Collected material section start
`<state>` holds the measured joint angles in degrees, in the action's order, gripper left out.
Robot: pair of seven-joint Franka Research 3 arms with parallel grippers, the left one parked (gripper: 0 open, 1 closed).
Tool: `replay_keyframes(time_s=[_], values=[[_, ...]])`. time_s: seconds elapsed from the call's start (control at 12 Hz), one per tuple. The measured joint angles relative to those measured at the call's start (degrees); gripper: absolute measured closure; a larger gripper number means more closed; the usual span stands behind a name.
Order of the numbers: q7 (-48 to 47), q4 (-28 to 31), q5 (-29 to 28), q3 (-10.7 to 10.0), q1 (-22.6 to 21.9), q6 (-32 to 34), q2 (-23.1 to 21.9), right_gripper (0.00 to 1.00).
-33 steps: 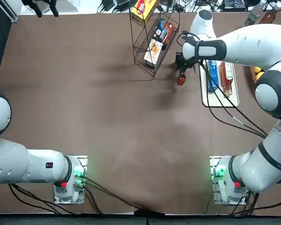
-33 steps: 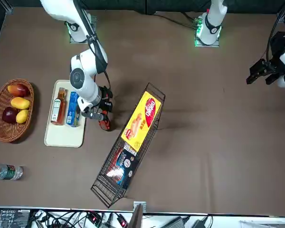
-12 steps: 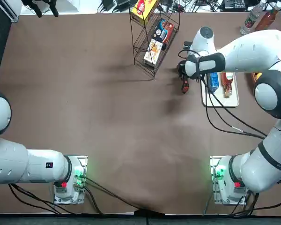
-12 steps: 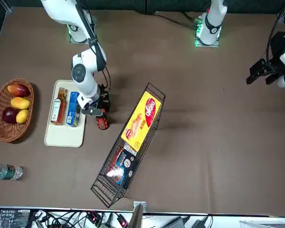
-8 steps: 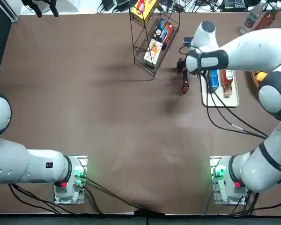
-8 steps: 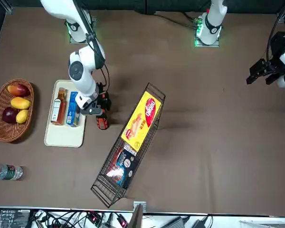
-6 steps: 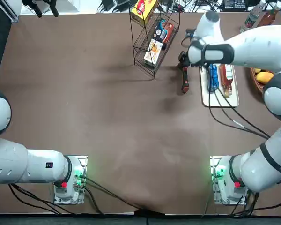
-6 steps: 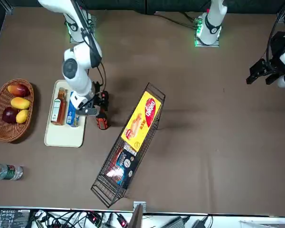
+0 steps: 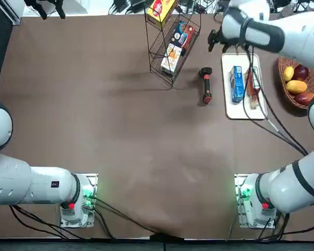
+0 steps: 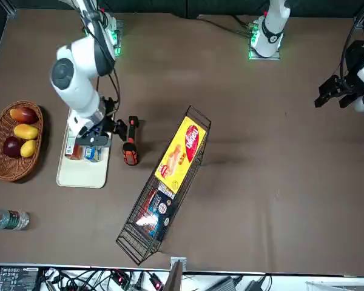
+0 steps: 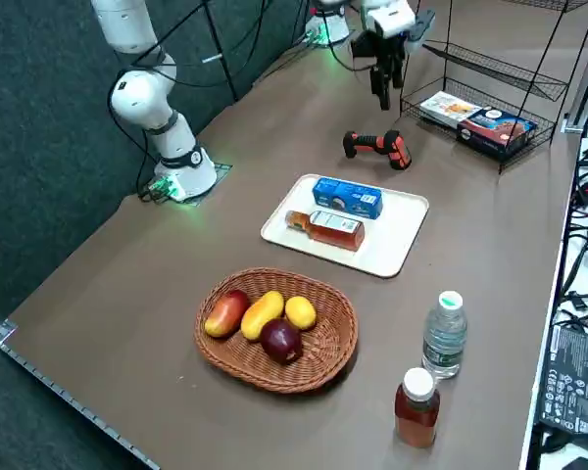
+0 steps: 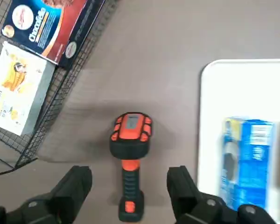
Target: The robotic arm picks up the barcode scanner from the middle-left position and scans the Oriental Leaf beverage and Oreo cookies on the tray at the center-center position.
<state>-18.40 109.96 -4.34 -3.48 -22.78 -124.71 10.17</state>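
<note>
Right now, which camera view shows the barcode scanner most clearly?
The right wrist view: the barcode scanner lies large and unobstructed, below the open right gripper. The top view, front view and right side view show it small, on the table beside the tray.

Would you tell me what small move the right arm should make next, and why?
Probably keep lifting clear. The right gripper hangs open and empty above the barcode scanner, which it set down a moment ago on the table between the wire rack and the tray.
</note>
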Motion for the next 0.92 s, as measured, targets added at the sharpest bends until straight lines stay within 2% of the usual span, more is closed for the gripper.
replay_keyframes(time_s=[0.42,0.92], values=[[3.77,-13.73,1.57,-1.81,2.96,17.73,-0.64,0.0],[12.85,-21.51,1.59,-3.02,8.41,31.69,-2.17,0.0]])
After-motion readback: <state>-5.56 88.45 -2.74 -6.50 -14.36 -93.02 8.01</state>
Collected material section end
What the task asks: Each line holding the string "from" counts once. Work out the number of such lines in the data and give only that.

Task answer: 2